I have been pleasantly surprised of late to speak with business owners who understand the impact of fixed versus variable costs.
A fixed cost is one that must be paid each and every month regardless of how well the business is doing. This applies to all debt, mortgages, salaried employees, equipment loans, leases and rent.
Variable costs as you may judge from the name vary with the volume of business. So, goods for resale, supplies, hourly paid employees, mileage and fuel will grow rapidly with an expansion of the business.
In good economic times, it makes sense to lock down your expenses each month so that you know exactly how many dollars must come in to cover the “nut”. In slowdowns, fixed costs will put you out of business.
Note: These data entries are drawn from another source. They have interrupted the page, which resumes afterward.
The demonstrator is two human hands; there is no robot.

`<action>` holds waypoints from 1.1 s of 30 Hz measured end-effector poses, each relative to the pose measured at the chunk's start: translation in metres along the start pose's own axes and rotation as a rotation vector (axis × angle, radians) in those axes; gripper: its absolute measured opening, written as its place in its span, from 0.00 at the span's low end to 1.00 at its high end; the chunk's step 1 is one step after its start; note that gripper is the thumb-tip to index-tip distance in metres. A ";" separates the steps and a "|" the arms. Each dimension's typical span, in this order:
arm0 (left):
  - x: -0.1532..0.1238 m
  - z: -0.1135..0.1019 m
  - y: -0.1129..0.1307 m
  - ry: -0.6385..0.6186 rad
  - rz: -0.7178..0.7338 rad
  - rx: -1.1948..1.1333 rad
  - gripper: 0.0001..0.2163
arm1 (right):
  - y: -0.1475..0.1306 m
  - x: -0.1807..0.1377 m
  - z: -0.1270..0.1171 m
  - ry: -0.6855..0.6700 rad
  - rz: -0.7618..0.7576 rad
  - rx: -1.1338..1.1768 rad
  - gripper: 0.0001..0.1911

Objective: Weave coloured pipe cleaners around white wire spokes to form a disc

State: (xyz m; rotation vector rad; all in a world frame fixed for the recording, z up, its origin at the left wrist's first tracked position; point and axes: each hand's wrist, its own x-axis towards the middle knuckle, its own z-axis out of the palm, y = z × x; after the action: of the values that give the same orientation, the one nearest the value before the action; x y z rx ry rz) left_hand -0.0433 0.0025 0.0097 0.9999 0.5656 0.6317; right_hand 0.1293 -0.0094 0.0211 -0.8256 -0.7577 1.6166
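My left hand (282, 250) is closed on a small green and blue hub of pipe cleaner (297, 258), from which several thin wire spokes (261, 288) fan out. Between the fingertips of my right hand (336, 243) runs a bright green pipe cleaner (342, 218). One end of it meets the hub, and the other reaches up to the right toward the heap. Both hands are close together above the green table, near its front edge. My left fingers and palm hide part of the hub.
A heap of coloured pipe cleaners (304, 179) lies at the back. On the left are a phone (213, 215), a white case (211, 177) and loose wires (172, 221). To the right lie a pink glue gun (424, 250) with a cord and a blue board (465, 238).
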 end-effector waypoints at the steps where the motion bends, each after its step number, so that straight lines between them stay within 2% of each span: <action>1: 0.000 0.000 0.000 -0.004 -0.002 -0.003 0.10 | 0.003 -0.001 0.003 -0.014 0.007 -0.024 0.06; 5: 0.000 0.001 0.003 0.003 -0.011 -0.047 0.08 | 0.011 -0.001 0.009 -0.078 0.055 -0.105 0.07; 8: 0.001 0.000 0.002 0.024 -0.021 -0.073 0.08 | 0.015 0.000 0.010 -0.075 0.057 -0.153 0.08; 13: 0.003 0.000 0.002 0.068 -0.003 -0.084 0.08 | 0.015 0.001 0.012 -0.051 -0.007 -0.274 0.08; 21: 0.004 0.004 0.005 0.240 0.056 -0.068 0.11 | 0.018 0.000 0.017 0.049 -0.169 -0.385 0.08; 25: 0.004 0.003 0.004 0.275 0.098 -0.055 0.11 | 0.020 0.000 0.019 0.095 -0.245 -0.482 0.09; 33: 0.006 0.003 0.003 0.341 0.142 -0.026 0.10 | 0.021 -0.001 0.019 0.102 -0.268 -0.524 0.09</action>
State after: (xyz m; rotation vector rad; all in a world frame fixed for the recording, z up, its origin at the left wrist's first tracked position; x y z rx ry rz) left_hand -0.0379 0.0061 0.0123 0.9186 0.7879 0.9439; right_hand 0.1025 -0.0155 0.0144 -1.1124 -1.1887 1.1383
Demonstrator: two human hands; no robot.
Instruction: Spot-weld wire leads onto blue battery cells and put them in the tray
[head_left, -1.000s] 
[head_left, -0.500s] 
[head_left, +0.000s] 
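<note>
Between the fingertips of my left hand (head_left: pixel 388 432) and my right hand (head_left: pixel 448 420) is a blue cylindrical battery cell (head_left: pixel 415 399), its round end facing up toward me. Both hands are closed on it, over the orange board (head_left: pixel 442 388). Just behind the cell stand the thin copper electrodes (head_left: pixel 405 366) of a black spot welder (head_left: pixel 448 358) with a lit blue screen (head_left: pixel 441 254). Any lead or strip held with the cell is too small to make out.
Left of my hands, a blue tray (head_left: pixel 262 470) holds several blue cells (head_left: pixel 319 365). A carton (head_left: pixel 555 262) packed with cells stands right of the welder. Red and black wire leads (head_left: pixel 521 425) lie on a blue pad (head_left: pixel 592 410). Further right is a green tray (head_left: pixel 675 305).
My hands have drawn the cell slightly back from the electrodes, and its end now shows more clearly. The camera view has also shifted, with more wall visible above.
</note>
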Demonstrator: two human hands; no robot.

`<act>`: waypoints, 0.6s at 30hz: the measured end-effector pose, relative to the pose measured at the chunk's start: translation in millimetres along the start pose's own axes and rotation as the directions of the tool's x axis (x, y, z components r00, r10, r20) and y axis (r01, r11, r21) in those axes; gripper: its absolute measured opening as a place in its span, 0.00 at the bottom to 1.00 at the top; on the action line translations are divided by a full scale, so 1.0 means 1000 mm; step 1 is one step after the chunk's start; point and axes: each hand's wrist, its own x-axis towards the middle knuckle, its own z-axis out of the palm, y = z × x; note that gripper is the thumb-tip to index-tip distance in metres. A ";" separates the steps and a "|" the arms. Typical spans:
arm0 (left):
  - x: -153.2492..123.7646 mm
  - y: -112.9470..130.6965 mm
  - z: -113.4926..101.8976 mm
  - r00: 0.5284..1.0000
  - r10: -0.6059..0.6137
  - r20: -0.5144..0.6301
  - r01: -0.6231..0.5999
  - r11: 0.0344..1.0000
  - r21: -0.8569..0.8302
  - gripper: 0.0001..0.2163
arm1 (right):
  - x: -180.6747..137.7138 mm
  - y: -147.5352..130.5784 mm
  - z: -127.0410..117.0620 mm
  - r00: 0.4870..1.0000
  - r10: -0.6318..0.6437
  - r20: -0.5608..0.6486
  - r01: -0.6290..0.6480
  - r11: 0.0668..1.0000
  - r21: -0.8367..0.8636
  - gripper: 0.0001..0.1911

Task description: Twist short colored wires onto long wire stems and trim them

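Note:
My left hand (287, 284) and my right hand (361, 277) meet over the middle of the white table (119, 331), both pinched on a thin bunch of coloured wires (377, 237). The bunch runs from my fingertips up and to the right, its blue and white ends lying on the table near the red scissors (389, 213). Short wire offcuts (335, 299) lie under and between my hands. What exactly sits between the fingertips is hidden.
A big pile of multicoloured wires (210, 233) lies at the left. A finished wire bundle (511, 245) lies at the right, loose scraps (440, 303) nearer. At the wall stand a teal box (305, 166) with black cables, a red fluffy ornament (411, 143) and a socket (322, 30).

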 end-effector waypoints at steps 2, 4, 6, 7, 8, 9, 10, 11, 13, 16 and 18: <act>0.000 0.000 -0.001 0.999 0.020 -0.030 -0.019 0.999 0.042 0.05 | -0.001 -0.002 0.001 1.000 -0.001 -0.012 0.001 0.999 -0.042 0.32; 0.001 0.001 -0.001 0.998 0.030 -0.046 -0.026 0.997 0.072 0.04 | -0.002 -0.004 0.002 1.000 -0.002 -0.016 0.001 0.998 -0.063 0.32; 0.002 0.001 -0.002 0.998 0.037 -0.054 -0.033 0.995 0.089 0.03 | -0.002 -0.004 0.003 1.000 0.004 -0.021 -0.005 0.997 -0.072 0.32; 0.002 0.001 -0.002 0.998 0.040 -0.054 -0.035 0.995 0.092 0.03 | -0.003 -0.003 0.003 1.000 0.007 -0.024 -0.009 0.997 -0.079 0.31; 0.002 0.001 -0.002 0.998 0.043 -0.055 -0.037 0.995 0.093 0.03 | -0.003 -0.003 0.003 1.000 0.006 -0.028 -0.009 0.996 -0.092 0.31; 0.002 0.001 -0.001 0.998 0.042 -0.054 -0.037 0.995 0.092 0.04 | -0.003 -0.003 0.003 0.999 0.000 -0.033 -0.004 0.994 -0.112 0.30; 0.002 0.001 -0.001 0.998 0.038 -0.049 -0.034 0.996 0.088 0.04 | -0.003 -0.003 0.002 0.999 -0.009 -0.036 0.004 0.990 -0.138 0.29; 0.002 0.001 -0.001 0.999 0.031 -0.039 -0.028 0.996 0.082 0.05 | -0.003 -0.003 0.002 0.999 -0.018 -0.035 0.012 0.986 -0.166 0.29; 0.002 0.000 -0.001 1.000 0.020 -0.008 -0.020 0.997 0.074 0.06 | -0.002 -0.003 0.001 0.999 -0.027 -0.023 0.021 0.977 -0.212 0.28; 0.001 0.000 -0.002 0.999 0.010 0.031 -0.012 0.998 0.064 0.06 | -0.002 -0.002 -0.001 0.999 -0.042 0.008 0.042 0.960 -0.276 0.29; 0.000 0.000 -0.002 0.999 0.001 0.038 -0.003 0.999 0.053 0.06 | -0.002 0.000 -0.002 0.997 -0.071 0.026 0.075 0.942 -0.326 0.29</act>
In the late 1990s I was part of the senior management team of a “job shop” contract manufacturer for the high tech industry. When we lost three customers during the dotcom bust, the team voted to workshare, cut prices and try and survive. I advocated, keeping up prices but was overruled. The company survived but in a weakened state. During the next downturn when a further three customers moved to the US, the owner changed his tactics by cutting fixed costs, giving up a building, cutting staff and holding his prices. The result was that the company was awash in money – enough to pay cash for new plasma cutters that filled his building. When business returned, he was equipped to handle the extra work, could operate all three shifts and had the cash to withstand the strain of growing receivables.
The lesson to be learned that can be applied in the current business slowdown is:
- Don’t add any further fixed costs burden to the company.
- Cut all variable costs where you can.
- Don’t cut prices and follow the crowd heading over the cliff.
- Strive to be the last man standing with cash and credit intact.
- Cash is king.
This article is written by or on behalf of an outsourced columnist and does not necessarily reflect the views of Castanet.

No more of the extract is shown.